Карпов вылупился на меня почти с ужасом. И все же начал доставать бритву, помазок и мыло.
Дело в том, что в горнице, куда я полез не спросясь, на большой деревянной кровати лежала девушка необыкновенной красоты. Я и до сего дня уверен, что ни раньше, ни позже не видел столь впечатляющей красоты. Даже если неожиданность и контраст со всем безобразием войны произвели на меня столь сильное впечатление, все же я могу предполагать, что передо мной была подлинная и редкая красота, ибо сердце на войне так же прикрыто для красоты, как и для ужаса и безобразия, и впечатление должно было быть подлинной ослепительной силы, чтобы так неожиданно освежить, освободить от усталости и сосредоточенного безразличия. Сонливость слетела с меня.

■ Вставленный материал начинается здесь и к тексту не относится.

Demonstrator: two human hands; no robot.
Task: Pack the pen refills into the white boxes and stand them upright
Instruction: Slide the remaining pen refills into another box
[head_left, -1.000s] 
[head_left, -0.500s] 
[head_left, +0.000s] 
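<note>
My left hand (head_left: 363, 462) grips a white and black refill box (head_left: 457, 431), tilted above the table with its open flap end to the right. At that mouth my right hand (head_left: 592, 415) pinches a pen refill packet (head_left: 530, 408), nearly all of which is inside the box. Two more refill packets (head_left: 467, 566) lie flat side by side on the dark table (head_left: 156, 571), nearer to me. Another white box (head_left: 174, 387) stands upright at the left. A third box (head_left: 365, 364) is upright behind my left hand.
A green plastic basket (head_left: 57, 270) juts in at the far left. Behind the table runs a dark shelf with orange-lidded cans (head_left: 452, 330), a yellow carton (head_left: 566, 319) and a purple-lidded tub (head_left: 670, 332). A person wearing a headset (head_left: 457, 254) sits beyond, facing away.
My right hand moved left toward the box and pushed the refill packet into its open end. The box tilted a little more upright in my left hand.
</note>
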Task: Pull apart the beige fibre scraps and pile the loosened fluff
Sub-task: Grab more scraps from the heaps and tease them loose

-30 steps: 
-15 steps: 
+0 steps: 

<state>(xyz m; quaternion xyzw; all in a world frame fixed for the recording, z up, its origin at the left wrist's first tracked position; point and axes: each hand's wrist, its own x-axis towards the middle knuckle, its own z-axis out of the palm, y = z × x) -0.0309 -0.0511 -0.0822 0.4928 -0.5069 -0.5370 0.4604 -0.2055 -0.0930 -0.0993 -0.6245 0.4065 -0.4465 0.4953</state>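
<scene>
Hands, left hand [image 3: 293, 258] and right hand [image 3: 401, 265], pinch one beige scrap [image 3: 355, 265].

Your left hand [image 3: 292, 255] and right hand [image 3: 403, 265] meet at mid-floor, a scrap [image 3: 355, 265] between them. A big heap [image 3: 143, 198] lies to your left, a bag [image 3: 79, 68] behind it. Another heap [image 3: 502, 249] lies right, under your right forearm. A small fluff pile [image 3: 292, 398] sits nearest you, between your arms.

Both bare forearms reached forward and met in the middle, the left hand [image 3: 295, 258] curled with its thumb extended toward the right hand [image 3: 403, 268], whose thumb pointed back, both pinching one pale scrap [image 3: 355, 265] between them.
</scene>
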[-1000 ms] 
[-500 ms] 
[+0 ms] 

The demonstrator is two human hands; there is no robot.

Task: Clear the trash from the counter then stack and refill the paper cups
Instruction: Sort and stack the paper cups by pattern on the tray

Ее звали Бронислава. Она хворала, а скорее, ее уложили в постель, пока не утрясется положение. Она не проявила никакой тревоги при моем вторжении, напротив – очень мило заговорила со мной, забавляясь моим способом говорить по-польски. Мы читали с ней какие-то стишки из календаря. Стишки альбомного содержания. Я сидел у постели на стуле. И учитель, несколько раз заглядывавший в дверь, видимо, успокоился и отправился спать. Было уже около полуночи, когда вдруг появился капитан, представитель разведотдела. Я доложил ему, что отпущен Богомоловым отдыхать, но он все толокся в горнице. Наконец его осенило:
– Знаешь, ты, пожалуй, прав, – сказал он, хотя я ему вовсе не высказывал своего взгляда на наши действия. – Возьми-ка троих ребят и поезжайте на виллисе (он указал мне на карте три дороги, которые надлежало проверить). Установишь связь с нашими частями и укажешь им группировку противника.
Мне ничего не оставалось, кроме как встать и отправиться выполнять приказание.
Ночью ездил устанавливать связь с нашими частями по шоссе и двум боковым дорогам. Тьма непроглядная. Сзади нас, километров на 20, наших войск нет.